12 June 20264h agoBy Motorsport News

An FIA and WRC Promoter delegation begins a five-day inspection of Tennessee and Kentucky stages this weekend, with drivers and the FIA president lining up behind America's bid for a 2027 calendar slot.

Key Takeaways

  • 1."The United States represents one of the most important growth opportunities for the FIA World Rally Championship," FIA President Mohammed Ben Sulayem said ahead of the visit.
  • 2.Now is the time to build on that momentum with this significant development." The man charged with making it happen is Rally United States promoter Matt Crews, who built the Music City Grand Prix that took IndyCar to the streets of Nashville in 2021.
  • 3."It is a nation where motorsport is part of the cultural DNA, with world-class domestic championships and a rapidly growing appetite for global competition.

A five-day inspection that could end America's 39-year wait for a World Rally Championship round begins this weekend.
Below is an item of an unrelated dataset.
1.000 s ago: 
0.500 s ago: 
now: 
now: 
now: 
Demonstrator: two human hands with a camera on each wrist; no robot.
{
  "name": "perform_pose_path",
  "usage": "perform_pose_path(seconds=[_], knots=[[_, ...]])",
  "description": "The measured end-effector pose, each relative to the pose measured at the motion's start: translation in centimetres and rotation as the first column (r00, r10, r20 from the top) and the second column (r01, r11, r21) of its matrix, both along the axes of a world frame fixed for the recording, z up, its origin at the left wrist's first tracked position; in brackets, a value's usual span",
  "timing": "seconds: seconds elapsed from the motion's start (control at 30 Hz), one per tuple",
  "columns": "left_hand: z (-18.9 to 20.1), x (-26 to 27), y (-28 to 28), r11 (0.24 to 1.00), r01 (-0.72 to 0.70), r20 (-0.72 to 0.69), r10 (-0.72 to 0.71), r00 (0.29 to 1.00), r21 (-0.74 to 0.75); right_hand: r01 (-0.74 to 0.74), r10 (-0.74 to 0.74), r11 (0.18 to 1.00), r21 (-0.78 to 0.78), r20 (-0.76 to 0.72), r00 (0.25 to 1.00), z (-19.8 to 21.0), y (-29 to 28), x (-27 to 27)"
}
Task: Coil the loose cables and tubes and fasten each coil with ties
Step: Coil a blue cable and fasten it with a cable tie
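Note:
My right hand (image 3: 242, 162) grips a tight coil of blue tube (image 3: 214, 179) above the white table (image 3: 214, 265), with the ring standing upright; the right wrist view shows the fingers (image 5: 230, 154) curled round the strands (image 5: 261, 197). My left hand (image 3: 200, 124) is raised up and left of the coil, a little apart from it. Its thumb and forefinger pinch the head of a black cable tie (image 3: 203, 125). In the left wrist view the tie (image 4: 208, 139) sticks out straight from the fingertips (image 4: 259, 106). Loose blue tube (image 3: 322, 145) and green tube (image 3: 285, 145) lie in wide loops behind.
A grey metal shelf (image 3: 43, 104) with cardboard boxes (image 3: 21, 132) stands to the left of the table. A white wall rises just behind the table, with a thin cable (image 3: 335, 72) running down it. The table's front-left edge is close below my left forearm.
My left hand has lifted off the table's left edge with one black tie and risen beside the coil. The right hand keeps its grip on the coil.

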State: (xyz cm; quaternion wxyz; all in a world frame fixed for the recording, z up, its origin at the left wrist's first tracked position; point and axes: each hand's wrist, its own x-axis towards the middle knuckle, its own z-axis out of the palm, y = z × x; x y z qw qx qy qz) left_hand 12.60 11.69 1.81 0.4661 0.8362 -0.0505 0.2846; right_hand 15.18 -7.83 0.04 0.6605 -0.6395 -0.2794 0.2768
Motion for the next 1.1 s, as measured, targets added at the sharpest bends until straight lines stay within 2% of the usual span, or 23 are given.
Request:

A delegation of FIA and WRC Promoter officials touches down in Tennessee and eastern Kentucky from Saturday 13 June to walk the proposed stages, host cities, service parks and fan zones behind a bid to put the United States back on the calendar for the first time since 1988.
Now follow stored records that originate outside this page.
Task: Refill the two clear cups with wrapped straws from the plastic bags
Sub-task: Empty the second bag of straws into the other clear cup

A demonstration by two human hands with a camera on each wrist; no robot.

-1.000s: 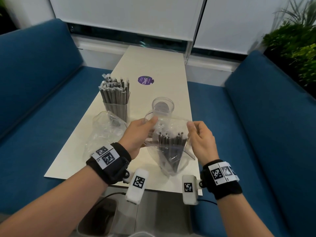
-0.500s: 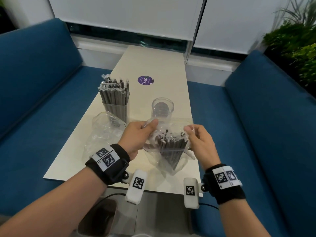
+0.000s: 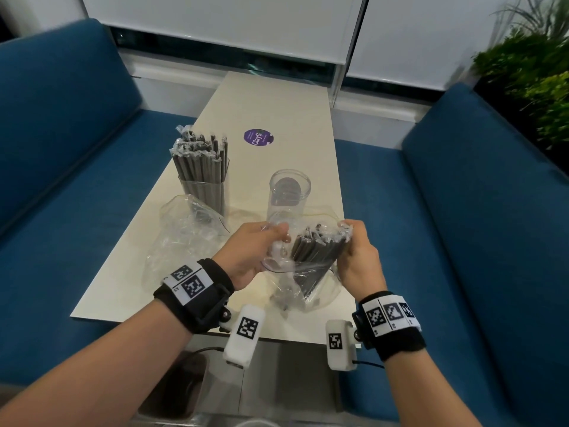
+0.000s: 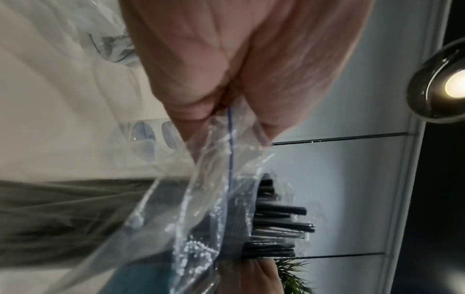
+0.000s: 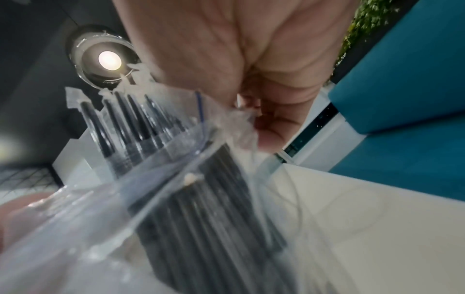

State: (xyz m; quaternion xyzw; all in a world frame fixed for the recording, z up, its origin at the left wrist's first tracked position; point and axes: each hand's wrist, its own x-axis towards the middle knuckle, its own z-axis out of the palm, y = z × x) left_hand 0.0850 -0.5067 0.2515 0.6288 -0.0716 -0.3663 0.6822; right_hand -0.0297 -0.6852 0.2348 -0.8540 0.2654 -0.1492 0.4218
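Lower centre of the head view: left hand [image 3: 252,251] and right hand [image 3: 358,257] pinching open the plastic bag [image 3: 308,291] mouth, wrapped straws [image 3: 314,254] inside. Second refill underway, seemingly; next, gripping the bundle for the empty cup [image 3: 289,192] just above.

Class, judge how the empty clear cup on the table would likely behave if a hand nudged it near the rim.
The empty clear cup stands tall and narrow, so it would probably tip rather than slide. Holding nothing, it is likely light. Its smooth wall may be slippery on the table.

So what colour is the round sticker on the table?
Purple with white lettering; clearest in the head view.
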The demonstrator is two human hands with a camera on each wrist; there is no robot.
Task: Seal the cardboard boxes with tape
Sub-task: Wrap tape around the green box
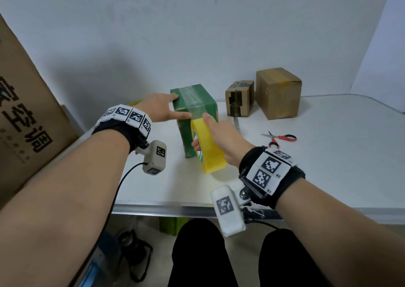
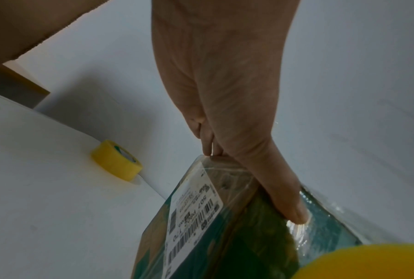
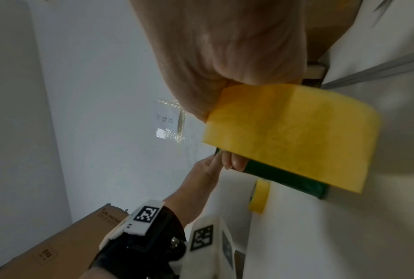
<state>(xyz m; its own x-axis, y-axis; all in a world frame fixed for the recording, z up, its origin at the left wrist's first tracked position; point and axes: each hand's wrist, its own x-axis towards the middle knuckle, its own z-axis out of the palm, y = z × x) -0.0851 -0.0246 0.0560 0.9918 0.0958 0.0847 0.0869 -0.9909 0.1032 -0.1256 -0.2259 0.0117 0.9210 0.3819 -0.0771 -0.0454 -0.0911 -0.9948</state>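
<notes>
Two hands at work on one green cardboard box (image 1: pixel 192 109), which stands upright on the white table (image 1: pixel 328 166). Left hand (image 1: pixel 161 107): fingers straight, laid along the box's top left edge, thumb pressing clear tape (image 1: pixel 194 99) at the near top corner. Right hand (image 1: pixel 215 136): curled round a yellow tape roll (image 1: pixel 210 153), held against the box's near face just below the left thumb. Second yellow tape roll (image 2: pixel 117 160): on the table, left of the left hand. Red-handled scissors (image 1: pixel 281 138): right of the right hand. Two brown cardboard boxes (image 1: pixel 278 92), the small one (image 1: pixel 240 98) black-taped: beyond the scissors, by the wall.
</notes>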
It is the most concrete step yet in a campaign that has run for years in the background of the championship — and the drivers, for once, are unanimous.
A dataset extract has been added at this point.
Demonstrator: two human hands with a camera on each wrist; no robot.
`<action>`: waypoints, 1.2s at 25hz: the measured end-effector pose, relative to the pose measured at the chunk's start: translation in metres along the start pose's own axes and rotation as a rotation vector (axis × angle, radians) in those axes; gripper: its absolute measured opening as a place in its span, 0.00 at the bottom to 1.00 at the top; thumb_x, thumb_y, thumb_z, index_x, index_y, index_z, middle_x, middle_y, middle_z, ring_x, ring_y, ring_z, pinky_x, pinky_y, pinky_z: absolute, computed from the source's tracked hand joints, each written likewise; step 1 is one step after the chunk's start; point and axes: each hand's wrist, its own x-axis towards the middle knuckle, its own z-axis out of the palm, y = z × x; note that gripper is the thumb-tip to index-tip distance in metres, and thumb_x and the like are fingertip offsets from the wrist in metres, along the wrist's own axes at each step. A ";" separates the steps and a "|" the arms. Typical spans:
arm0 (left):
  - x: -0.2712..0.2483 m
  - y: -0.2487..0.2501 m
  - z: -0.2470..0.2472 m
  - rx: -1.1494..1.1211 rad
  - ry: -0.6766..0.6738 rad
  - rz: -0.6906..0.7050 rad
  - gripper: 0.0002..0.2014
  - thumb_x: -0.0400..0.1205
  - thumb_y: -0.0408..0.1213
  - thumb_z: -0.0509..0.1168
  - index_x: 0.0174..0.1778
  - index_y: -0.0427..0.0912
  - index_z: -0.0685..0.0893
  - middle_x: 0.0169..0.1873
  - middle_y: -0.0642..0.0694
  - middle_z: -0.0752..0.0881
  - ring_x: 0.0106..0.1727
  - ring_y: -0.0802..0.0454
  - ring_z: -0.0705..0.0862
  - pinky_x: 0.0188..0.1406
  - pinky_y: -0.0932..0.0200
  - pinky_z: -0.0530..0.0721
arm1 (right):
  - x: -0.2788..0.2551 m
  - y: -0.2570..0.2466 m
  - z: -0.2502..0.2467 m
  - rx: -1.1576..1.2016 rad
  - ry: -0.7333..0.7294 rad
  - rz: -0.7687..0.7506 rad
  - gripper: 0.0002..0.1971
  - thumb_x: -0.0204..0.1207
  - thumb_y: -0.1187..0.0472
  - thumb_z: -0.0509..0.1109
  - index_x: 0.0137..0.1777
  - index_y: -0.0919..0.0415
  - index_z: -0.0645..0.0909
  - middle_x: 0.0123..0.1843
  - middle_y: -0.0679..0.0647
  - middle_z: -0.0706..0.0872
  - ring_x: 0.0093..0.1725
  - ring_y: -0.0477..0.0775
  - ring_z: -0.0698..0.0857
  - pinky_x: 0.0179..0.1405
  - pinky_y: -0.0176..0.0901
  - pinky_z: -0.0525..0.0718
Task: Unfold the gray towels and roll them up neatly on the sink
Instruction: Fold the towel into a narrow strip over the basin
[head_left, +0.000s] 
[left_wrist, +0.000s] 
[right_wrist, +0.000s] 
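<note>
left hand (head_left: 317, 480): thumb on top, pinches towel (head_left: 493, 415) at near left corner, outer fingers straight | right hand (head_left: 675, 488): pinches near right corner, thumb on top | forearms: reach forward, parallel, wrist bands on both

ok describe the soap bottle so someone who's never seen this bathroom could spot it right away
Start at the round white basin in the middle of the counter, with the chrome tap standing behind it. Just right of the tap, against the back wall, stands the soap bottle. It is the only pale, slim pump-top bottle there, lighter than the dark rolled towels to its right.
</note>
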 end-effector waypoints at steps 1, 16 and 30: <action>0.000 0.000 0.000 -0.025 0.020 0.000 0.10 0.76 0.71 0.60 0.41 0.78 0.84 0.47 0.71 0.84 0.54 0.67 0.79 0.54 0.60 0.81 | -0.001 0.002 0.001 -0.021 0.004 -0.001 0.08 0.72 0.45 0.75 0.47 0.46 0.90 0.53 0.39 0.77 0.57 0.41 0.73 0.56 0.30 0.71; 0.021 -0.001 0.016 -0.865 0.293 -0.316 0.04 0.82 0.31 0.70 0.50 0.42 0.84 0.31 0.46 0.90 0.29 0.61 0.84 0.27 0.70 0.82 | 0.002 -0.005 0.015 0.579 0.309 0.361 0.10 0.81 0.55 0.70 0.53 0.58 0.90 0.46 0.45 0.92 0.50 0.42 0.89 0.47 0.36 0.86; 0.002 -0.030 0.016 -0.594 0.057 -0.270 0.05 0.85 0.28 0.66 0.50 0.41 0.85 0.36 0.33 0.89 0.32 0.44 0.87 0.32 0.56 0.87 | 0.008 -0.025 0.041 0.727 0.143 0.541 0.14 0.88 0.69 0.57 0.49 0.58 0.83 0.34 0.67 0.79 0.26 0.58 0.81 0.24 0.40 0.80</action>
"The United States represents one of the most important growth opportunities for the FIA World Rally Championship," FIA President Mohammed Ben Sulayem said ahead of the visit. "It is a nation where motorsport is part of the cultural DNA, with world-class domestic championships and a rapidly growing appetite for global competition. Now is the time to build on that momentum with this significant development."

The man charged with making it happen is Rally United States promoter Matt Crews, who built the Music City Grand Prix that took IndyCar to the streets of Nashville in 2021. He frames the WRC project as the same fight, fought again.

"I took a huge amount of pride from organising the Music City Grand Prix. It will be the same story with Rally United States," Crews said. "The cooperation from right across the global rally community, from all the series stakeholders, has been outstanding. We're all pulling in the same direction towards a WRC calendar slot. This event is something which has been talked about for a while, but now is very much time for action."

Among the competitors, the support is loudest from those who have actually raced in America. Toyota's Oliver Solberg, this year's Monte Carlo Rally winner, spent half a season contesting the ARA National Championship with Subaru in 2019.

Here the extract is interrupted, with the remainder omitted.